◆ **Task description**
How many lines in the entries below include the word "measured"? Respond with the number only.

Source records
-- Opening Marker --
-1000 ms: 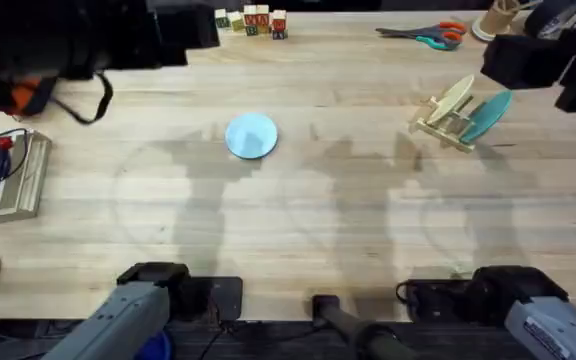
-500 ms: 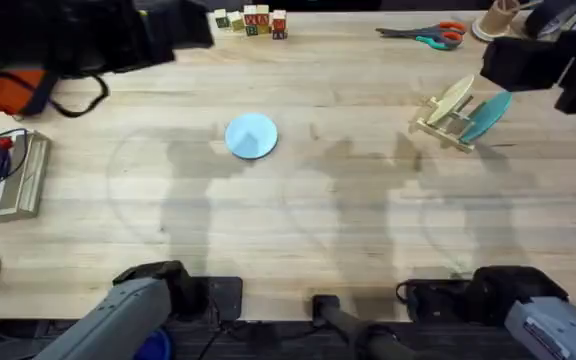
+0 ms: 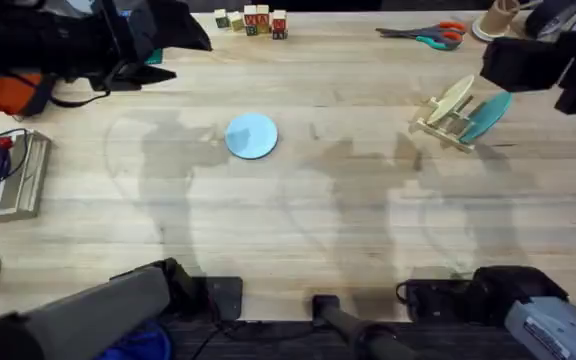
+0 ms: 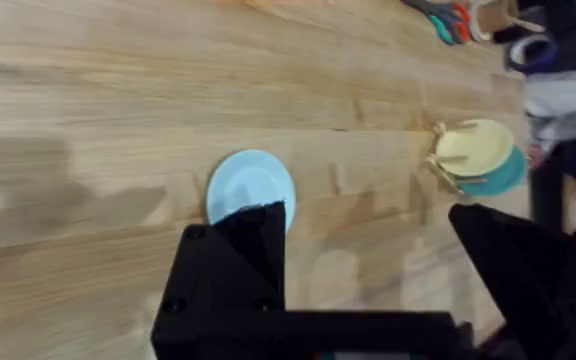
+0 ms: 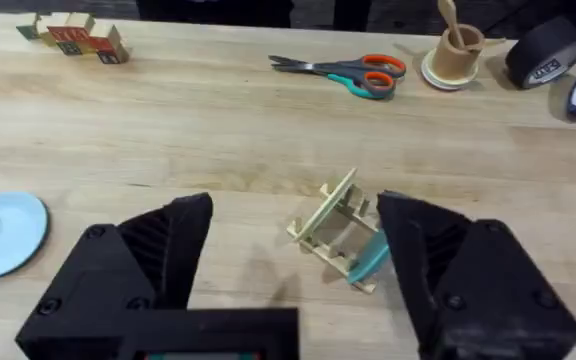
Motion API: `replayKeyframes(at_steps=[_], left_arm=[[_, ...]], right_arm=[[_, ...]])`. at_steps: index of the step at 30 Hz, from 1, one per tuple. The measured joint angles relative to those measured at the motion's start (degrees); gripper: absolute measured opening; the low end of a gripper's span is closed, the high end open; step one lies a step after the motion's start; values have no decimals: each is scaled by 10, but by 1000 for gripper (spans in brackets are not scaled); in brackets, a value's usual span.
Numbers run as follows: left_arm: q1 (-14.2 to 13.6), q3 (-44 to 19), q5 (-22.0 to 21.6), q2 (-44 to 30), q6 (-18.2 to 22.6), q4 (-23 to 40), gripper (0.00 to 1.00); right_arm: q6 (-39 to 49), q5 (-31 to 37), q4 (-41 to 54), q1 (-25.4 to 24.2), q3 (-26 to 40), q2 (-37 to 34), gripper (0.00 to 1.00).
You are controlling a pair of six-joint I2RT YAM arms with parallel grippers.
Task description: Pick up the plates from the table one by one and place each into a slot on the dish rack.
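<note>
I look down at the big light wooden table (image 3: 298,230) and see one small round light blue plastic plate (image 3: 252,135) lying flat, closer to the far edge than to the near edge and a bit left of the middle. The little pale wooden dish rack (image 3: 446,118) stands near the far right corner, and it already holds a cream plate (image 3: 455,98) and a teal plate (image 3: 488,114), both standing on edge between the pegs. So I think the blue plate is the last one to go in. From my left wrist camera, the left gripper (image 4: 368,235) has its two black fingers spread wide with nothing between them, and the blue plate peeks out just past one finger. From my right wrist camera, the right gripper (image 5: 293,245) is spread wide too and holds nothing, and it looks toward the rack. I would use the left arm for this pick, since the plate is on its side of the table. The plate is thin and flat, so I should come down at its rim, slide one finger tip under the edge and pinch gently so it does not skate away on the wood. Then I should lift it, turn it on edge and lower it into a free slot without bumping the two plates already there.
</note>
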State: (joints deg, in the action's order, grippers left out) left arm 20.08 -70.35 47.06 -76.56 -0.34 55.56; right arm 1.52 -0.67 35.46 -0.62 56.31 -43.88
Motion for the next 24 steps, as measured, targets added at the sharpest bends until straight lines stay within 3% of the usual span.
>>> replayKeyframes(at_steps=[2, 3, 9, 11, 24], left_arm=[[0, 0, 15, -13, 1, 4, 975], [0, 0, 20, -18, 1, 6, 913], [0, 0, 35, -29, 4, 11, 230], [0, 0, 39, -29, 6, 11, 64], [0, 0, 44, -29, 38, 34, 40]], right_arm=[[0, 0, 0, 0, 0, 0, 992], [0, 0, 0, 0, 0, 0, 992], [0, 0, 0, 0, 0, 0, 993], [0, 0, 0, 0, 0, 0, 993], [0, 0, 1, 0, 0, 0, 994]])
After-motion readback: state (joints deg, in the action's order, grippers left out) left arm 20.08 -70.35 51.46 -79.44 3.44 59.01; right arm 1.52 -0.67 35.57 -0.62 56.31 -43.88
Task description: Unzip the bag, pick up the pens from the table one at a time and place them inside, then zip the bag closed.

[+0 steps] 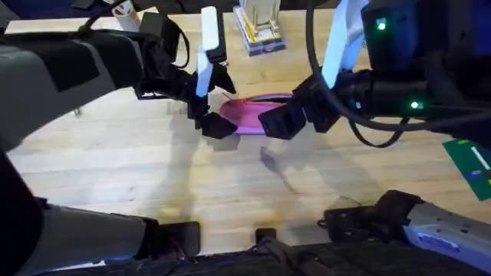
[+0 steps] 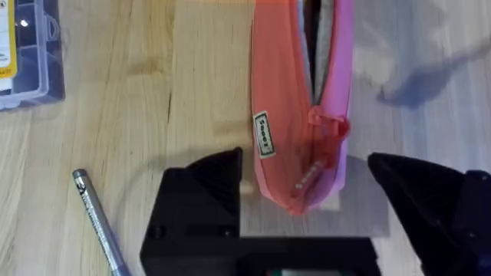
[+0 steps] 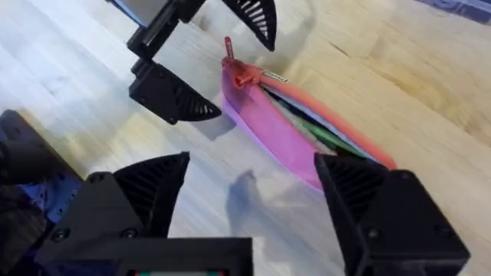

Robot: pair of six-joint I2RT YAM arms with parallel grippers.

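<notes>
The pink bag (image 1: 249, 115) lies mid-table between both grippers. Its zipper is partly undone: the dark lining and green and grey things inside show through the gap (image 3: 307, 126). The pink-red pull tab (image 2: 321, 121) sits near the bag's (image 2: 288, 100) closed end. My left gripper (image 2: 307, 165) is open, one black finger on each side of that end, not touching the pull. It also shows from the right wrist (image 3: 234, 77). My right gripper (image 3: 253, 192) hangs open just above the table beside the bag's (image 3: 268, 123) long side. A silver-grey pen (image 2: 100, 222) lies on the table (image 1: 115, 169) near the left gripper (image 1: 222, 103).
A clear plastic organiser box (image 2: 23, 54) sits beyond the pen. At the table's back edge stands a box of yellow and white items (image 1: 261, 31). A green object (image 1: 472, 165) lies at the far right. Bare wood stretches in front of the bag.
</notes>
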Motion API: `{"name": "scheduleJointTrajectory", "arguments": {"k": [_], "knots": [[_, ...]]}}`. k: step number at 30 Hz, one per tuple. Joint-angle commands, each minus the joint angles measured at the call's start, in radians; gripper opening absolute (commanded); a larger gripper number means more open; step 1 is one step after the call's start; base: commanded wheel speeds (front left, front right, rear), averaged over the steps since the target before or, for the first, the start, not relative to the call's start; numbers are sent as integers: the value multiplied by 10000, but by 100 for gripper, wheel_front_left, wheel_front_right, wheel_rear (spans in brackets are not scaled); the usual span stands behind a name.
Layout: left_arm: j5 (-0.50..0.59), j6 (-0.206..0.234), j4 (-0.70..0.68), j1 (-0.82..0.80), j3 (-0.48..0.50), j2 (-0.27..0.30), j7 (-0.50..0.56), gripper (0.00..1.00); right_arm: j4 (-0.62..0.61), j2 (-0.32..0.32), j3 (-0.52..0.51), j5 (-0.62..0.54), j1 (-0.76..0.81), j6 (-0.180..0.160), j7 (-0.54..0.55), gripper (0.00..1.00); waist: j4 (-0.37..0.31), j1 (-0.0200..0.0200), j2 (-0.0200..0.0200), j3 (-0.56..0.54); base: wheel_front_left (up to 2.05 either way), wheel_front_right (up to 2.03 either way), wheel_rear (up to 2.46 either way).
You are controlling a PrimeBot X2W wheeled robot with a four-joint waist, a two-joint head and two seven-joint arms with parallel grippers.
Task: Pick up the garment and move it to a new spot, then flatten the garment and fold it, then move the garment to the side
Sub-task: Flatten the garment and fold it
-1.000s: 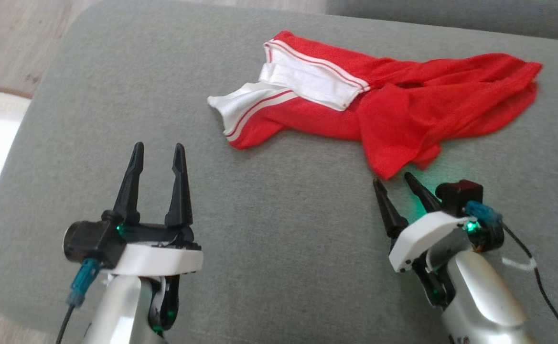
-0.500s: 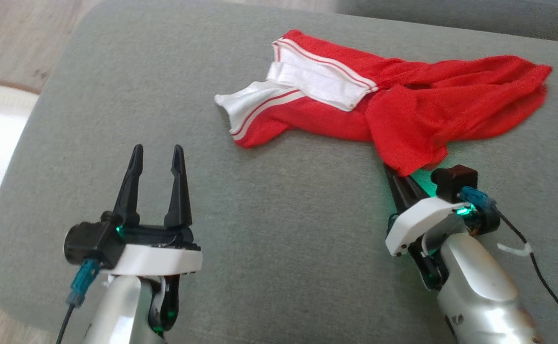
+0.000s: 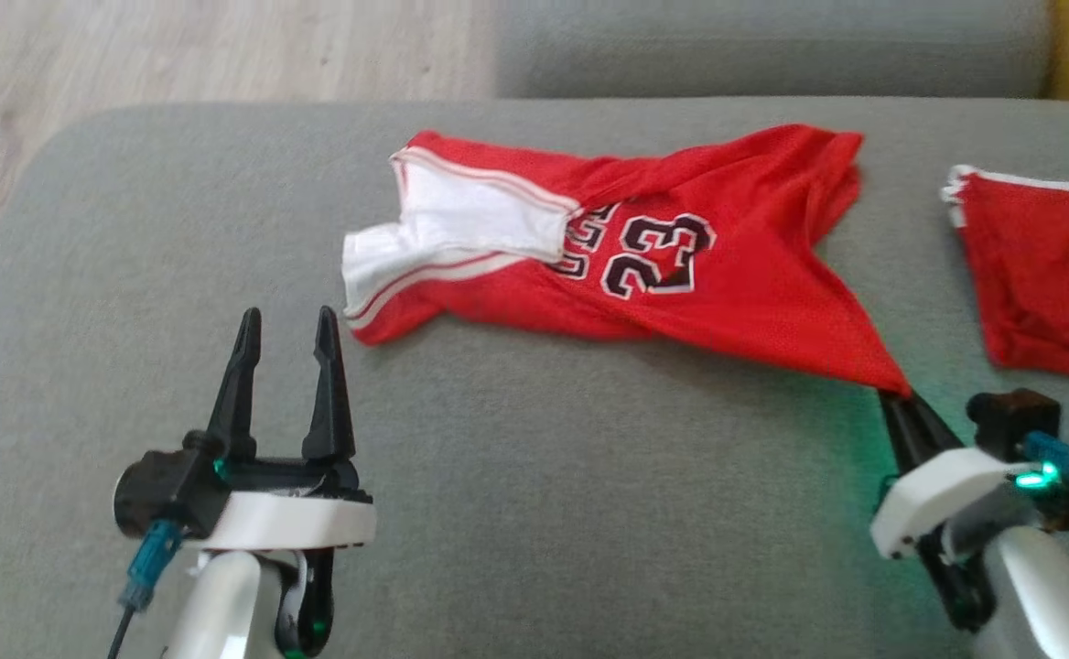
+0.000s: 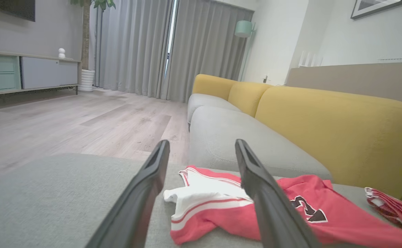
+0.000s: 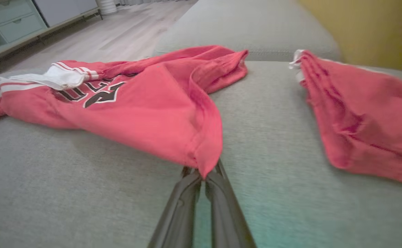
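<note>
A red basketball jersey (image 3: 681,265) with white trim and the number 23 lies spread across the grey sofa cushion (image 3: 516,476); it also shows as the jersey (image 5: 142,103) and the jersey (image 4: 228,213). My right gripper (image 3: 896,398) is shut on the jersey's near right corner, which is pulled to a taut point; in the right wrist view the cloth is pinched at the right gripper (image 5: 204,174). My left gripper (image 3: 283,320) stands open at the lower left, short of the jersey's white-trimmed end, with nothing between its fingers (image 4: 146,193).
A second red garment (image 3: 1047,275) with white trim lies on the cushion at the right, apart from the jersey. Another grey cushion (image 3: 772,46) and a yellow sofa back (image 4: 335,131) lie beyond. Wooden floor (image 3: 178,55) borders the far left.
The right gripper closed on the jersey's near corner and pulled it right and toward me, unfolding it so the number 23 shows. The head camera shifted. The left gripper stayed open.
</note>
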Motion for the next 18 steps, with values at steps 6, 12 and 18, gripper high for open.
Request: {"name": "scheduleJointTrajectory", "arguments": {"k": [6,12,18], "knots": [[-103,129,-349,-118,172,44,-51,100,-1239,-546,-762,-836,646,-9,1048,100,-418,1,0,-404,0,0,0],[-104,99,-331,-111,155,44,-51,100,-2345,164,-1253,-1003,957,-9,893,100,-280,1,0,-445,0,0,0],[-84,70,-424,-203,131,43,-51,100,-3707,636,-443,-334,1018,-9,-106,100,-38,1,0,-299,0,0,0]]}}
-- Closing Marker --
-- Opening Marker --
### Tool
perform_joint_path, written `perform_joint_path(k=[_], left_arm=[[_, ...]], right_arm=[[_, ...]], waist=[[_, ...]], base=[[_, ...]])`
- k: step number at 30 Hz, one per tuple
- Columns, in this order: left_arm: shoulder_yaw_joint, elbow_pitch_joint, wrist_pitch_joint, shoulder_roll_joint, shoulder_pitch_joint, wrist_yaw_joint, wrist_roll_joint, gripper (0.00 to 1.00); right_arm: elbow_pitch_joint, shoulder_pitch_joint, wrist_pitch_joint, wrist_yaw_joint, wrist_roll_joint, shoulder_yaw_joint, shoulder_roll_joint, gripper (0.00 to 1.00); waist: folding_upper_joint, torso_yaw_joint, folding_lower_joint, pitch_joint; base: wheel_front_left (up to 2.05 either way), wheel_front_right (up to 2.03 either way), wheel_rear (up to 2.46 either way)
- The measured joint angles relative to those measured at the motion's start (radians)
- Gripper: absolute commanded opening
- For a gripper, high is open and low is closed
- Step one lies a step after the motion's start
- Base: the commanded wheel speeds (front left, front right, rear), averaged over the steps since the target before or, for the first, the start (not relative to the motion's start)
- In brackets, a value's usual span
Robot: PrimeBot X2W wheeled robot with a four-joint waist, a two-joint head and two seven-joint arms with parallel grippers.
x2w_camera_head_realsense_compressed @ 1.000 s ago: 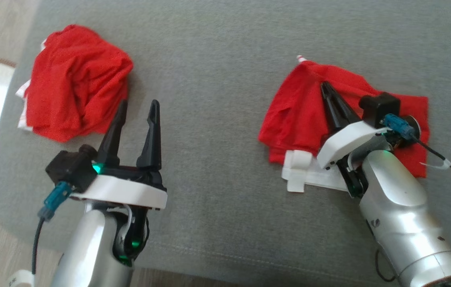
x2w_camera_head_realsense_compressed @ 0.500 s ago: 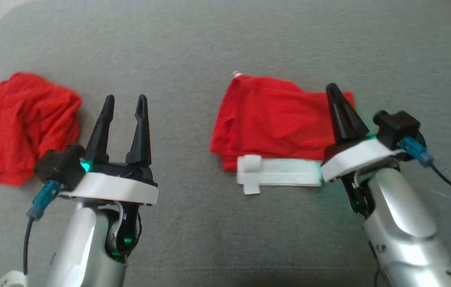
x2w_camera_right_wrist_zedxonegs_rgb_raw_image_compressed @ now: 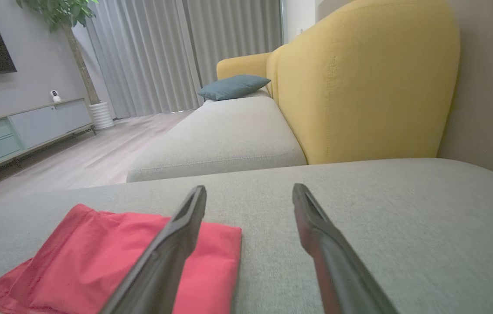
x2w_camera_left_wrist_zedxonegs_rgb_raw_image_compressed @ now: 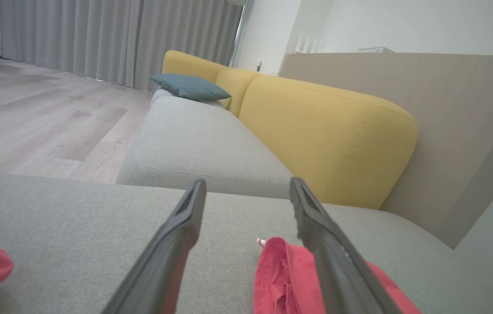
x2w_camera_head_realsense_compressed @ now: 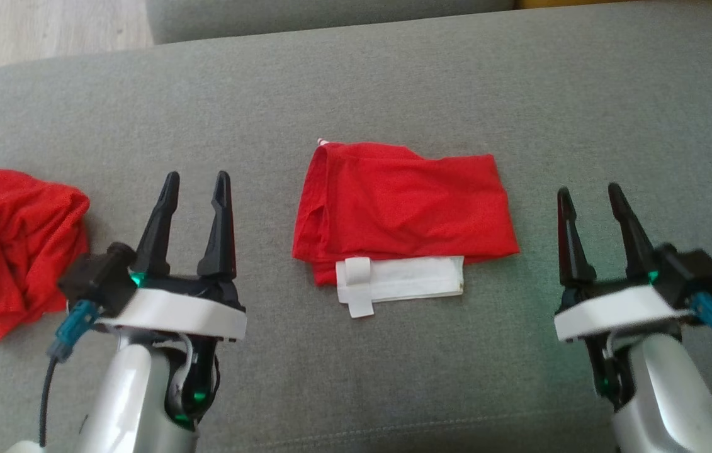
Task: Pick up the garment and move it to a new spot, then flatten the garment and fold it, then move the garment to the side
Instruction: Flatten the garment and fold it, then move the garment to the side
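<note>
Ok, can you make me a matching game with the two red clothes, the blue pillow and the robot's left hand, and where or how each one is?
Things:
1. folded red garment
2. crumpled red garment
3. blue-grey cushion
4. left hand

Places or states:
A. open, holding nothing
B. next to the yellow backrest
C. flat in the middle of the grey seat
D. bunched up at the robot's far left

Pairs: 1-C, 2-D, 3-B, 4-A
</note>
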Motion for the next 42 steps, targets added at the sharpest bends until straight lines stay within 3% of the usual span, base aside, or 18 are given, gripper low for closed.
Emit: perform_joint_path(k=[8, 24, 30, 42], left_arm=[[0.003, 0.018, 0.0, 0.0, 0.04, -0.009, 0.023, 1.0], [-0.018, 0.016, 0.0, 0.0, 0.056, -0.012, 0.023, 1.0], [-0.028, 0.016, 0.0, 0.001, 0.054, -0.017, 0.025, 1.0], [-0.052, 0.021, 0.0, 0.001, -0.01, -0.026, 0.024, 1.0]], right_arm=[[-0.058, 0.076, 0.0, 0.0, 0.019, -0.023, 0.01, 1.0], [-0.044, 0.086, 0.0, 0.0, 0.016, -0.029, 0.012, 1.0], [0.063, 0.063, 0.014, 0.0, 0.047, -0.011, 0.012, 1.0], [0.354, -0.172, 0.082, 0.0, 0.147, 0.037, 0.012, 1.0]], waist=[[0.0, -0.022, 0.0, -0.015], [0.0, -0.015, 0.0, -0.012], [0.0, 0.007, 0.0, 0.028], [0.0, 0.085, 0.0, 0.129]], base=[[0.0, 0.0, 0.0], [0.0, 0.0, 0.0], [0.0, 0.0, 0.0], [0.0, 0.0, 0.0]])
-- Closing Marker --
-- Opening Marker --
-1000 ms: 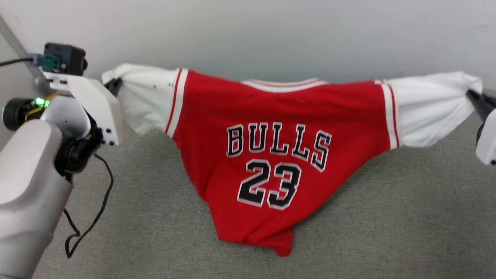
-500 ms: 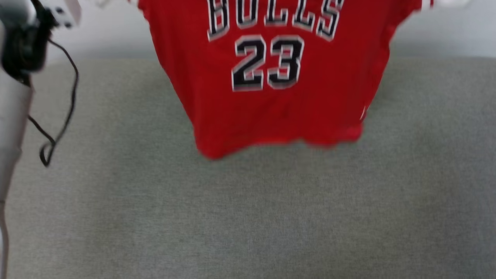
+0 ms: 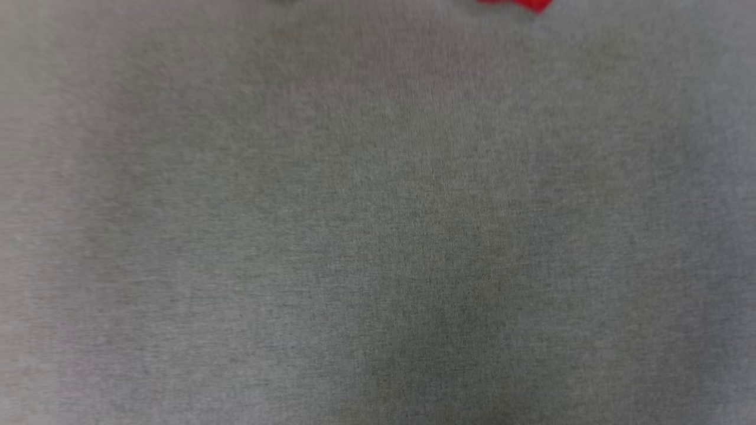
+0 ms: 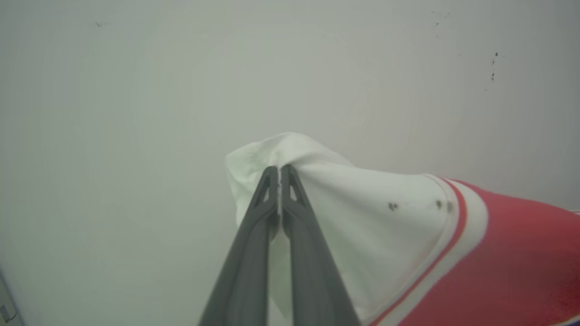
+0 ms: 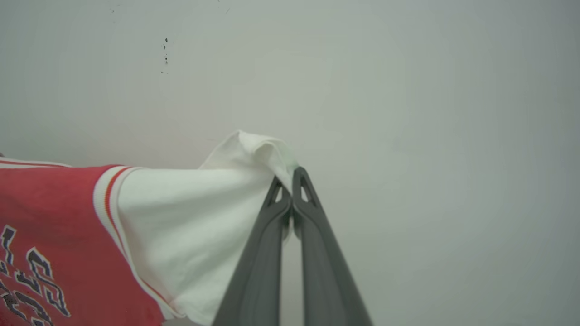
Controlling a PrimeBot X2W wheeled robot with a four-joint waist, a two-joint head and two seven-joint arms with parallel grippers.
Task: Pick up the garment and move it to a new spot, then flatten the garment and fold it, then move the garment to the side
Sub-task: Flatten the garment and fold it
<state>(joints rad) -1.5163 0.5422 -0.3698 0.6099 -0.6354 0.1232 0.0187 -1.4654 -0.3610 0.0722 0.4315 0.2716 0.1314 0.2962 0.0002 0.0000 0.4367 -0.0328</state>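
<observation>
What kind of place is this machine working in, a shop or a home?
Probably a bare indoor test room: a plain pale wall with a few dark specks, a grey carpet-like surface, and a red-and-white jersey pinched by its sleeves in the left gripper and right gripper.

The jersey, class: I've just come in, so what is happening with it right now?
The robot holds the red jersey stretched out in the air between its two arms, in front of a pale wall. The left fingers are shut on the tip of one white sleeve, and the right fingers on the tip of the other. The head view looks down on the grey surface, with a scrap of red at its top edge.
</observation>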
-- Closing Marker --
◆ **Result of this task**
4